Les lumières qui s'allument et s'éteignent sans raison sont une autre incarnation du fantastique. Et il faudra, là aussi, voir le vaisseau spatial se mettre en route avec ses feux qui ressemblent à nos feux de voiture et sa déflagration maintenait bien connue pour s'amuser a posteriori des feux des voitures s'allumant sur le parking au premier matin puis sur le parking de l'hôpital ou Jessica les voit se mettre en route depuis sa fenêtre. Il y aura aussi l'éclairage défectueux d'un pan de mur dans l'exposition de photographies qu'elle visite. Keren Holland, sa sœur, se craint envoutée par un chien ou plus tard. par les invisibles, ce peuple indigène des forêts reculées et inviolées que sa troupe de théâtre a essayé d'approcher pour en faire un spectacle.

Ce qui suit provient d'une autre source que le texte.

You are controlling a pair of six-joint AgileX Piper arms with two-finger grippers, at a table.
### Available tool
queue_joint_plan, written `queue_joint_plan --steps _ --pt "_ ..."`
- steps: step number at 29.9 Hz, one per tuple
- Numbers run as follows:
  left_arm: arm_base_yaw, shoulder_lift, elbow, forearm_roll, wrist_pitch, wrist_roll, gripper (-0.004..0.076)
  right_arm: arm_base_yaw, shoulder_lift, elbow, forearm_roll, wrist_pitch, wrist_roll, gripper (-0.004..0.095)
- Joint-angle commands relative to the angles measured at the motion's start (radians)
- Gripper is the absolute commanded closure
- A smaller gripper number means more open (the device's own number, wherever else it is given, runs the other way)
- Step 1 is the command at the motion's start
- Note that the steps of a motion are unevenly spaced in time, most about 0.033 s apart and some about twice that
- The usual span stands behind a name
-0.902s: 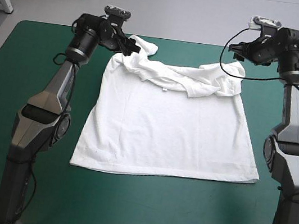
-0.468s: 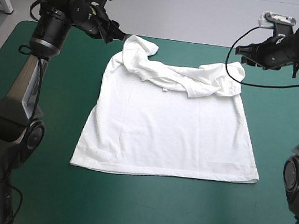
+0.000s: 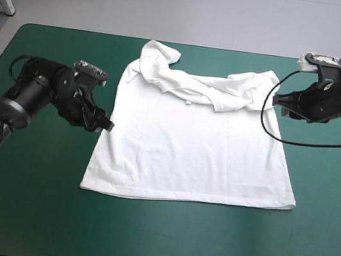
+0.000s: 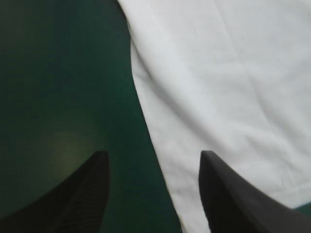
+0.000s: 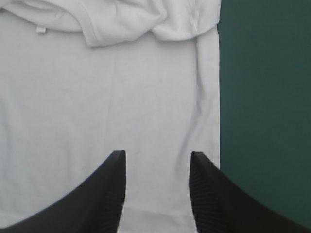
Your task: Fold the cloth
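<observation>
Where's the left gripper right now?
In the high view the left gripper is open toward the left side of the teal-green cover, straddling the left edge of the T-shirt about midway along.

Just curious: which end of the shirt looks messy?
On the T-shirt, the far end: it is bunched in folds, while the near hem lies flat.

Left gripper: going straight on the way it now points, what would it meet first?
Probably the T-shirt: its side edge runs between the open fingers of the left gripper, with teal-green cover beside it. Height above the cloth is unclear.
</observation>
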Motion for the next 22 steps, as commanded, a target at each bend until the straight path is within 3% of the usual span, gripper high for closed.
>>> queue_joint_plan --steps 1,9,22 --pt "-0.001 -0.082 0.114 -0.052 -0.062 0.002 0.0323 -0.004 -0.1 0.071 -0.004 -0.029 -0.009 0.0515" --pt "-0.091 -0.109 0.334 -0.023 -0.137 -0.093 0.0323 -0.004 -0.257 0.283 -0.035 -0.043 -0.009 0.055" --pt "-0.093 -0.109 0.42 -0.015 -0.167 -0.175 0.0323 -0.004 -0.358 0.322 -0.069 -0.038 -0.005 0.0577"
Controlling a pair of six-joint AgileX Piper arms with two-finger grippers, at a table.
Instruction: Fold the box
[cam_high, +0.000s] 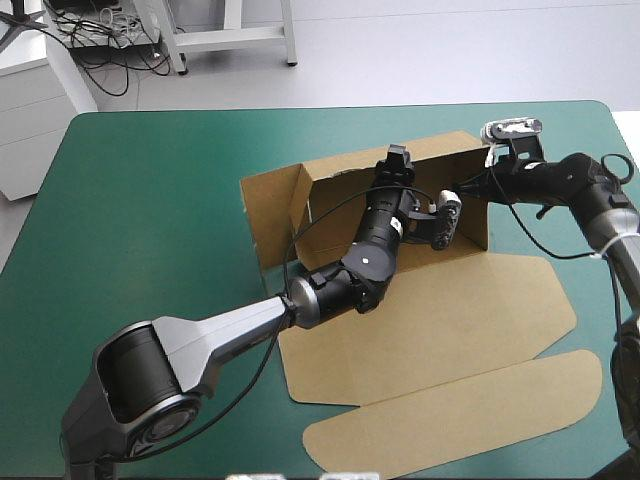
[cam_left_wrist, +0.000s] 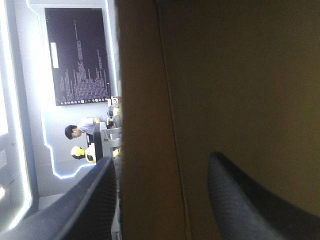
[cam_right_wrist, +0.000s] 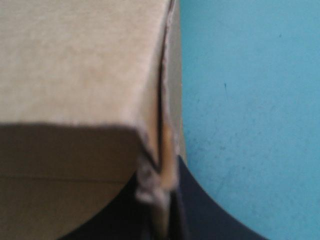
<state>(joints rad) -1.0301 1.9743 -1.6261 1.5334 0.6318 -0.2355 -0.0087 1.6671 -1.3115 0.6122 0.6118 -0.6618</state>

Etre comme une antenne sensible
Ce peuple des invisibles n'est pas sans rappeler les singes fantômes d’Oncle Boonmee (2010). Le fils de celui-ci, Boonsong, avait été enlevé à six ans alors qu'il s'était enfoncé dans la jungle pour les photographier. Revenu voir son père au seuil de la mort, il lui révèle que ces créatures sous leur apparence de gorilles aux yeux rouges phosphorescents sont des fantômes bienveillants. Il avait appris à les connaître au point de s'unir à l'une de leurs femmes avec laquelle il vit depuis treize ans. Le soi, le fantôme de Huay, sa femme, lui dit qu'il doit partir. Boonmee pénètre dans la forêt et atteint une grotte où il se souvient être né pour sa première vie. Ses yeux s'habituant à l'obscurité, il devient un fantôme singe au milieu des autres fantômes-singes.
Mais changer de peau, muter pour des expériences plus larges et intenses est une constante, un réflexe existentiel, chez Weerasethakul depuis Blissfully Yours (2002), où le héros, atteint de psoriasis, mue tel un serpent. Une chienne décédée d'un cancer du pancréas réapparaît pour veiller sur le sommeil de son maître dans Tropical Malady (2004), où dans la jungle (asile du désir), un jeune homme guette un tigre, avatar de son amant. Dans Syndromes and a century (2007), un moine bouddhiste rêve qu'il se transforme en poulet. Dans Cemetery of Splendour (2015), deux déesses apparaissent à Jenjira qui l'informent que les soldats ne guériront jamais. L'école-hôpital est construite sur un ancien cimetière où sont enterrés des rois des temps anciens qui continuent leurs guerres en puisant leur énergie dans les rêves des soldats qu'ils contraignent au sommeil.
Comme le cercle percé dans les crânes primitifs par où devaient s'échapper les esprits vers l'au-delà ou le cercle d'ondes sonores qu'émet le vaisseau spatial quand il décolle, on peut s'ouvrir à l'envolée mystique du film. A condition de s'identifier à Jessica, antenne sensible au monde sans s'étonner qu’il s'élargisse à l'univers, on ressentira alors les dernières images, les forêts et les collines colombiennes, au plus profond de soi.